Demon Contract

Chapter 7 – Coiled Spring



The air outside the hospital was thick enough to chew.

Max leaned on the rear exit's handrail, cigarette pinched loosely between his fingers. Unlit. He hadn't smoked in years, but the weight of it was grounding — something familiar to hold while his mind tried to fold in on itself.

The sunrise had burned through the skyline an hour ago and now hung like a furnace lid clamped over the city. Singapore's glass towers shimmered, each pane holding a warped, blinding reflection of the heat. Sweat ran down his back in slow rivulets.

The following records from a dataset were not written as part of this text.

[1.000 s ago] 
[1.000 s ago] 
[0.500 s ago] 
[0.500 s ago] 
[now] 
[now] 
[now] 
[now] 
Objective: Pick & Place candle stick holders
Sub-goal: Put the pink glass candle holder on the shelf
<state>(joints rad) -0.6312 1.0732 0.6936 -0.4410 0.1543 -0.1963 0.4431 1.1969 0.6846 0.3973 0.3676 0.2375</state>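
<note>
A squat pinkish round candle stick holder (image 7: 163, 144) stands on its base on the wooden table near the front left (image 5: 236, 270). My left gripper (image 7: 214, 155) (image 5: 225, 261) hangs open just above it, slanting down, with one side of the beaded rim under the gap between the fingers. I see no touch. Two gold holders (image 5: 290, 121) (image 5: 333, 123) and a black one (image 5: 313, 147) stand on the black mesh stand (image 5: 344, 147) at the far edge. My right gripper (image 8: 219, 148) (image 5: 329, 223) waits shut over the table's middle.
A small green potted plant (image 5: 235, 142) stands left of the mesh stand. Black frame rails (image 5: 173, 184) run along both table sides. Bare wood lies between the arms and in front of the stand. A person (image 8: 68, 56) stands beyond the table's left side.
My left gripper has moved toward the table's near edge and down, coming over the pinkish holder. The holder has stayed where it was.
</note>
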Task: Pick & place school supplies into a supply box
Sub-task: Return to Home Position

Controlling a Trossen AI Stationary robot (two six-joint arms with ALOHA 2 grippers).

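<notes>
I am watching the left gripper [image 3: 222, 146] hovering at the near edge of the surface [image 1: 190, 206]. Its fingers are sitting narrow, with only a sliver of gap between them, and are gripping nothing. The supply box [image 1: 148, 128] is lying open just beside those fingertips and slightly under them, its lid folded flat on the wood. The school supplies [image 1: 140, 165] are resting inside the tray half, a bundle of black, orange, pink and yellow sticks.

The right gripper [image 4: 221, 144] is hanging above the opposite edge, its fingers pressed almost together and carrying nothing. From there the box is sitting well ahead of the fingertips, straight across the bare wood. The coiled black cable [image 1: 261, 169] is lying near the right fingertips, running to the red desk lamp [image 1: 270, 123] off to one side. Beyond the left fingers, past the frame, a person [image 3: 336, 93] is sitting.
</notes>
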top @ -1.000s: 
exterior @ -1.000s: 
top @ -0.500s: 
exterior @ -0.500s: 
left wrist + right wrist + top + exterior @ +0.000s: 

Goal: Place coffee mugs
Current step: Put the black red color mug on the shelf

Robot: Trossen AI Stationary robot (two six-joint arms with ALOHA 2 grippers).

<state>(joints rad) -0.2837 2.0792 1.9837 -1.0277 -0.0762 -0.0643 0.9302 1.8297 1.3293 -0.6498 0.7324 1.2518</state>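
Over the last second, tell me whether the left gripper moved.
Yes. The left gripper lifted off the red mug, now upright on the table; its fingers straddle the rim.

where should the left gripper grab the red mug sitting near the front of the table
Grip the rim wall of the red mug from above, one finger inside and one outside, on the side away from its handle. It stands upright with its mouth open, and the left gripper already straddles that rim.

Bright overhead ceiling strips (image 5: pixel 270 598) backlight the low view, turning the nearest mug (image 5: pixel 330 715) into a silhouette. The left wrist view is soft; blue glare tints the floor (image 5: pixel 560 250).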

Dan was inside, "reviewing Liz's chart." Max knew what that meant. Dan was giving him space. He'd always known when to stand close and when to step back.

Max rolled the cigarette between his fingers, stared up at the pale glare above — and that's when the screech cut through the morning.

Tyres on wet asphalt. Brakes biting deep.

A matte black SUV swung into the staff parking bay and pulled up hard. The engine's low growl lingered a moment before cutting out, leaving the air even heavier in its absence.

Max straightened, his grip on the rail tightening. The driver's door opened with enough force to jar the frame, and a shadow climbed out.

Victor Drake.

Six foot something, all hard edges and blunt force wrapped in a man's skin. Combat boots darkened with road spray. Cargo pants wet from the knees down. A battered duffel hung from one shoulder — army surplus green, stitched with duct tape and memories that didn't fade.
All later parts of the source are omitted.